Required action
Please retype the data in full and exactly; the pictures are not part of the copy.

%%

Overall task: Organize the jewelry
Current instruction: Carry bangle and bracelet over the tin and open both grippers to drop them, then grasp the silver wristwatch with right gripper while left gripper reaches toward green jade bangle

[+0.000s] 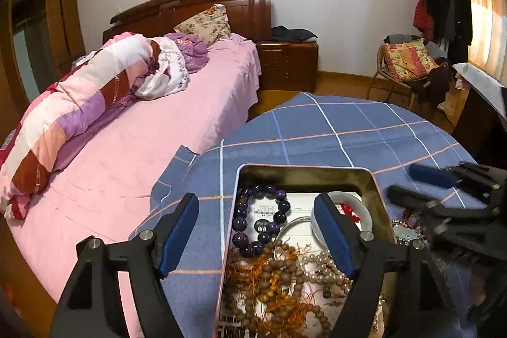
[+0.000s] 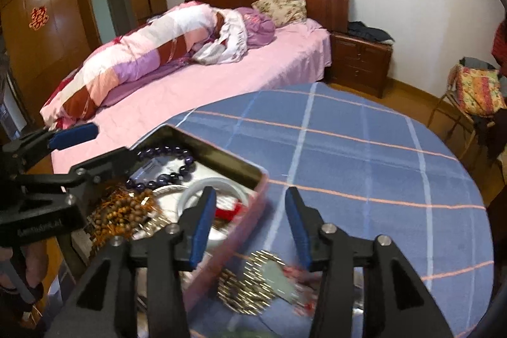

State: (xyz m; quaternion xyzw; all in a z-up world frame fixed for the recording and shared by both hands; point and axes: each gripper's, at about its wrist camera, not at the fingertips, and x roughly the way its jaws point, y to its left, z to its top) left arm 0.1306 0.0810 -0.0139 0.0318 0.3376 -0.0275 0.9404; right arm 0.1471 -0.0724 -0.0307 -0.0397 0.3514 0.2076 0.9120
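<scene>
**Both grippers open at the tin, nothing picked up**

The left gripper is spread wide with its jaws astride the tin's left wall, one pad outside over the cloth, the other inside above the white bangle. It holds nothing. That straddle looks like a way to steady or shift the tin, though it could equally be a reach for something inside.

The right gripper is also open and empty, hanging over the tin's pink outer wall and the loose pieces beside it on the cloth: a gold beaded piece with a pale green pendant on it. My guess is that these are next to be sorted, since they lie outside the tin.

Inside the tin the jewelry is heaped: purple beads ringed over a paper tag, brown wooden beads tangled with orange cord, pearls, a thin silver bangle, and something red by the white bangle.

Hard to read: the loose pieces are motion-blurred in the right view and hidden behind the right gripper in the left view. The tin's near end is cut off by the frame, and the wooden strands cannot be counted apart.

Beyond the table are a bed with a rolled quilt, a nightstand, and a chair piled with cushions.
</scene>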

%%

Result of the task
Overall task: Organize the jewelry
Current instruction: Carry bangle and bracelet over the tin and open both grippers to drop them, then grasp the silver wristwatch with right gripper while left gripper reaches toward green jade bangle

[+0.000s] 
[+0.000s] 

State: (xyz m; quaternion xyzw; all in a z-up world frame fixed for the recording and shared by both hands; point and axes: each gripper's, at about its wrist camera, not at the fingertips, and x roughly the way its jaws point, y to its left, z to its top) left arm 0.1306 0.0810 -0.0139 0.0318 0.3376 -0.0275 0.9404; right arm 0.1471 -0.0724 -0.0307 -0.0397 0.3514 0.2076 0.9120
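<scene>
**Both grippers open at the tin, nothing picked up**

The left gripper is spread wide with its jaws astride the tin's left wall, one pad outside over the cloth, the other inside above the white bangle. It holds nothing. That straddle looks like a way to steady or shift the tin, though it could equally be a reach for something inside.

The right gripper is also open and empty, hanging over the tin's pink outer wall and the loose pieces beside it on the cloth: a gold beaded piece with a pale green pendant on it. My guess is that these are next to be sorted, since they lie outside the tin.

Inside the tin the jewelry is heaped: purple beads ringed over a paper tag, brown wooden beads tangled with orange cord, pearls, a thin silver bangle, and something red by the white bangle.

Hard to read: the loose pieces are motion-blurred in the right view and hidden behind the right gripper in the left view. The tin's near end is cut off by the frame, and the wooden strands cannot be counted apart.

Beyond the table are a bed with a rolled quilt, a nightstand, and a chair piled with cushions.
</scene>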

The exercise is done; no more work remains.